◆ **REQUIREMENT**
Please output the data below exactly as given, starting at its first line and stopping after the line that contains "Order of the".

◆ **DATA EXTRACT**
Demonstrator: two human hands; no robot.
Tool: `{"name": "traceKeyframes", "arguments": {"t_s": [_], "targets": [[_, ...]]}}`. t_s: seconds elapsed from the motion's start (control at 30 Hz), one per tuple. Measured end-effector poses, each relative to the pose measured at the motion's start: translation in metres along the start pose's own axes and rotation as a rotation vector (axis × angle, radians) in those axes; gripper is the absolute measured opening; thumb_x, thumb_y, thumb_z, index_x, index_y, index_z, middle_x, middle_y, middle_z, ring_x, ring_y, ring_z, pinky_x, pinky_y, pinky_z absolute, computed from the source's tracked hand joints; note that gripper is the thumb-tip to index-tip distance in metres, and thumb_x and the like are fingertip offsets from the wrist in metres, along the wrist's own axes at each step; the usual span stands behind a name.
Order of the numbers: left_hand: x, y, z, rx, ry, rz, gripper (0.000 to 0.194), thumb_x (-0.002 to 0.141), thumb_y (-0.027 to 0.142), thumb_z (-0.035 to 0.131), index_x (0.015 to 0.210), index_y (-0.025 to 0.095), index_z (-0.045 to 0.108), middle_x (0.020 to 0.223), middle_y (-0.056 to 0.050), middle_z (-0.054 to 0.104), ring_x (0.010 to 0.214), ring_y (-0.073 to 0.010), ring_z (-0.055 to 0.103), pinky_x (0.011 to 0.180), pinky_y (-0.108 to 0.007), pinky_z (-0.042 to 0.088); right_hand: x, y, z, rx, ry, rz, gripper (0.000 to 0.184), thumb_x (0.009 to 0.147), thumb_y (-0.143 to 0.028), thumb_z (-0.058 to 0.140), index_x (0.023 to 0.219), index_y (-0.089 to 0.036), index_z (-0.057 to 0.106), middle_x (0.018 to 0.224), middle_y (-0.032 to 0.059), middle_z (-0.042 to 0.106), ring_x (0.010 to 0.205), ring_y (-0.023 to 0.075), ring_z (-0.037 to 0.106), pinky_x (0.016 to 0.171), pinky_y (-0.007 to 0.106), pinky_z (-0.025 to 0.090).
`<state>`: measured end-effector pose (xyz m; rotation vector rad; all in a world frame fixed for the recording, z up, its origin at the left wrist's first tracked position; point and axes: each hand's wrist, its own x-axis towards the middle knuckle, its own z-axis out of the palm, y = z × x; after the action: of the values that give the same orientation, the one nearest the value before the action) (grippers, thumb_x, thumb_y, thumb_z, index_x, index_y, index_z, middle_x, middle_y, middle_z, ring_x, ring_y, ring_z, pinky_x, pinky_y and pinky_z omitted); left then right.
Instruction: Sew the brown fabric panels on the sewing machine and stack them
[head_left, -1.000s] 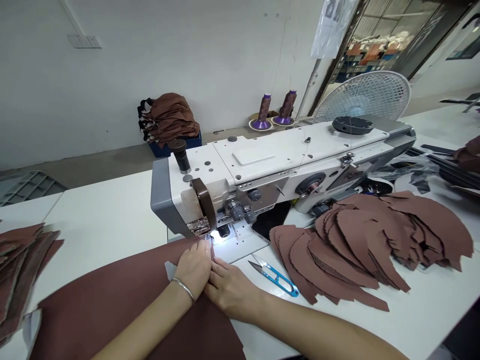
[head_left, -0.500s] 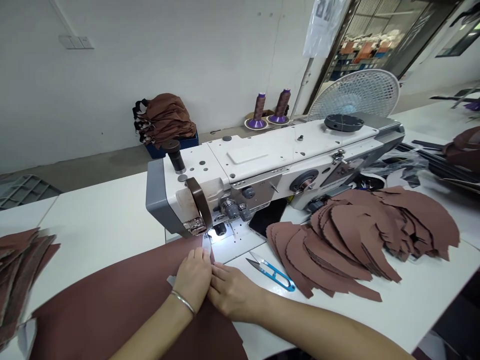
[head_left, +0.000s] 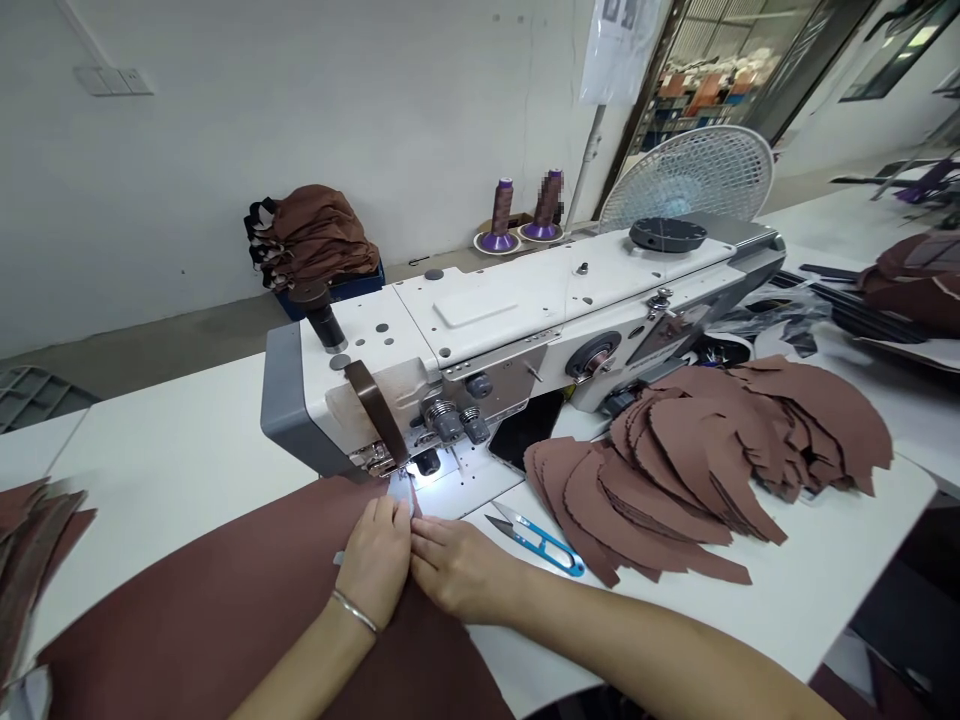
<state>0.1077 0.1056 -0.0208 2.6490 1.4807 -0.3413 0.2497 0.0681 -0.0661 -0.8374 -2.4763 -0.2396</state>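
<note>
A large brown fabric panel (head_left: 202, 580) lies over the left front of the table, its edge running up to the needle area of a white sewing machine (head_left: 480, 300). My left hand (head_left: 375, 550), with a silver bangle at the wrist, presses on the panel with fingers closed over its edge. Against it, my right hand (head_left: 461, 568) pinches the same edge from the right side. A pale strip (head_left: 400, 488) shows between the fingertips and the lit presser foot. Just right of my hands lie blue-handled thread snips (head_left: 538, 540). The fingertips' undersides are hidden.
Curved brown cut pieces (head_left: 690, 470) are stacked on the right, a dark phone (head_left: 525, 432) beside them. More brown pieces (head_left: 45, 560) lie at the left edge. Behind the machine stand thread cones (head_left: 501, 212), a fan (head_left: 690, 180) and a blue bin (head_left: 367, 285) of brown fabric.
The view has shifted slightly, so most things sit further left. Both hands keep their hold on the panel's edge, and more of the pale strip shows in front of the fingertips.
</note>
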Motion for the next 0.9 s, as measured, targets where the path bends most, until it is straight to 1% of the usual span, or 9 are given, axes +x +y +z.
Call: {"name": "traceKeyframes", "arguments": {"t_s": [0.1, 0.2, 0.37, 0.43, 0.53, 0.63, 0.7, 0.8, 0.9], "targets": [[0.000, 0.000, 0.001, 0.009, 0.015, 0.007, 0.035, 0.089, 0.007, 0.033, 0.110, 0.014, 0.059, 0.099, -0.009, 0.059, 0.094, -0.0224, 0.053, 0.085, -0.034, 0.045, 0.000, -0.001, 0.001, -0.008, -0.005, 0.009, 0.021, 0.091, -0.010, 0.042, 0.099, -0.003, 0.061, 0.101, 0.0178, 0.064, 0.104, 0.0255, 0.057, 0.100, 0.039, 0.042], [0.006, -0.002, 0.004, -0.028, 0.026, 0.003, 0.032, 0.089, 0.008, 0.034, 0.105, 0.014, 0.061, 0.099, -0.009, 0.059, 0.095, -0.0227, 0.052, 0.086, -0.035, 0.045, 0.001, 0.000, 0.004, -0.012, -0.009, 0.027, 0.022, 0.092, -0.009, 0.040, 0.098, -0.004, 0.060, 0.100, 0.0172, 0.064, 0.100, 0.0243, 0.058, 0.099, 0.039, 0.043], [0.011, -0.009, 0.011, -0.103, 0.138, 0.041, 0.029, 0.089, 0.010, 0.036, 0.103, 0.016, 0.061, 0.097, -0.008, 0.057, 0.093, -0.0207, 0.051, 0.086, -0.034, 0.044, 0.002, 0.004, 0.007, 0.001, -0.005, 0.030, 0.022, 0.093, -0.010, 0.039, 0.097, -0.005, 0.060, 0.099, 0.0158, 0.064, 0.099, 0.0233, 0.058, 0.097, 0.038, 0.045], [0.009, -0.014, 0.012, -0.090, 0.173, 0.030, 0.029, 0.088, 0.013, 0.040, 0.106, 0.018, 0.061, 0.097, -0.009, 0.056, 0.093, -0.0225, 0.050, 0.082, -0.036, 0.045, 0.002, 0.004, 0.005, 0.006, -0.006, 0.027, 0.022, 0.092, -0.009, 0.039, 0.096, -0.004, 0.060, 0.094, 0.0150, 0.065, 0.097, 0.0235, 0.058, 0.093, 0.037, 0.047], [0.004, -0.024, 0.015, -0.100, 0.213, 0.036, 0.036, 0.084, 0.010, 0.041, 0.112, 0.019, 0.061, 0.096, -0.009, 0.054, 0.092, -0.0235, 0.049, 0.079, -0.036, 0.045, 0.003, 0.005, 0.001, 0.002, -0.011, 0.030, 0.022, 0.092, -0.008, 0.040, 0.090, -0.005, 0.061, 0.091, 0.0143, 0.064, 0.095, 0.0235, 0.058, 0.092, 0.036, 0.048], [0.005, -0.035, 0.022, -0.195, 0.270, 0.127, 0.036, 0.088, 0.010, 0.032, 0.106, 0.016, 0.063, 0.091, -0.008, 0.055, 0.087, -0.0198, 0.051, 0.079, -0.033, 0.047, 0.003, 0.005, -0.002, -0.005, -0.020, 0.035, 0.022, 0.091, -0.007, 0.040, 0.085, -0.006, 0.061, 0.089, 0.0134, 0.064, 0.093, 0.0225, 0.059, 0.092, 0.035, 0.048], [0.008, -0.043, 0.028, -0.230, 0.323, 0.192, 0.038, 0.090, 0.013, 0.027, 0.102, 0.016, 0.063, 0.091, -0.008, 0.056, 0.087, -0.0186, 0.051, 0.080, -0.032, 0.048, 0.003, 0.005, -0.002, -0.016, -0.009, 0.040, 0.022, 0.092, -0.007, 0.040, 0.087, -0.005, 0.061, 0.091, 0.0142, 0.064, 0.095, 0.0227, 0.060, 0.092, 0.035, 0.048], [0.013, -0.055, 0.034, -0.207, 0.374, 0.293, 0.040, 0.090, 0.011, 0.027, 0.103, 0.017, 0.064, 0.094, -0.008, 0.060, 0.088, -0.0182, 0.053, 0.081, -0.032, 0.049, 0.001, 0.004, -0.001, -0.035, 0.011, 0.046, 0.022, 0.093, -0.007, 0.038, 0.091, -0.006, 0.060, 0.096, 0.0167, 0.064, 0.103, 0.0229, 0.058, 0.095, 0.037, 0.048], [0.018, -0.067, 0.037, -0.132, 0.413, 0.377, 0.043, 0.086, 0.005, 0.029, 0.109, 0.016, 0.063, 0.099, -0.010, 0.062, 0.089, -0.0197, 0.055, 0.081, -0.034, 0.051, 0.001, 0.004, 0.001, -0.043, 0.018, 0.043, 0.023, 0.094, -0.007, 0.037, 0.092, -0.007, 0.060, 0.098, 0.0170, 0.065, 0.105, 0.0222, 0.058, 0.097, 0.037, 0.047]]}}
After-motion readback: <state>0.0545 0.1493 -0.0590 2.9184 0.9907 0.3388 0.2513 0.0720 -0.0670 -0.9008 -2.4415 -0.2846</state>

◆ **ANSWER AREA**
Demonstrator: two human hands; no robot.
Tool: `{"name": "traceKeyframes", "arguments": {"t_s": [_], "targets": [[_, ...]]}}`. t_s: seconds elapsed from the motion's start (control at 30 Hz), one per tuple. Measured end-effector poses, each relative to the pose measured at the motion's start: translation in metres along the start pose's own axes and rotation as a rotation vector (axis × angle, radians) in those axes; gripper is the absolute measured opening; thumb_x, thumb_y, thumb_z, index_x, index_y, index_z, middle_x, middle_y, middle_z, ring_x, ring_y, ring_z, pinky_x, pinky_y, pinky_z absolute, computed from the source's tracked hand joints; note that gripper is the thumb-tip to index-tip distance in metres, and thumb_x and the like are fingertip offsets from the wrist in metres, along the wrist's own axes at each step; the usual span stands behind a name.
Order of the numbers: left_hand: x, y, z, rx, ry, rz, gripper (0.000 to 0.194), thumb_x (-0.002 to 0.141), thumb_y (-0.027 to 0.142), thumb_z (-0.035 to 0.131), index_x (0.015 to 0.210), index_y (-0.025 to 0.095), index_z (-0.045 to 0.108), middle_x (0.020 to 0.223), middle_y (-0.056 to 0.050), middle_z (-0.054 to 0.104), ring_x (0.010 to 0.214), ring_y (-0.073 to 0.010), ring_z (-0.055 to 0.103), pinky_x (0.011 to 0.180), pinky_y (-0.108 to 0.007), pinky_z (-0.042 to 0.088); right_hand: x, y, z, rx, ry, rz, gripper (0.000 to 0.184), thumb_x (0.009 to 0.147), thumb_y (-0.143 to 0.028), thumb_z (-0.058 to 0.140), index_x (0.023 to 0.219), index_y (-0.089 to 0.036), index_z (-0.057 to 0.106), middle_x (0.018 to 0.224), middle_y (-0.032 to 0.059), middle_z (-0.042 to 0.106), ring_x (0.010 to 0.205), ring_y (-0.023 to 0.075), ring_z (-0.037 to 0.106), pinky_x (0.016 to 0.171), pinky_y (-0.007 to 0.106), pinky_z (-0.025 to 0.090).

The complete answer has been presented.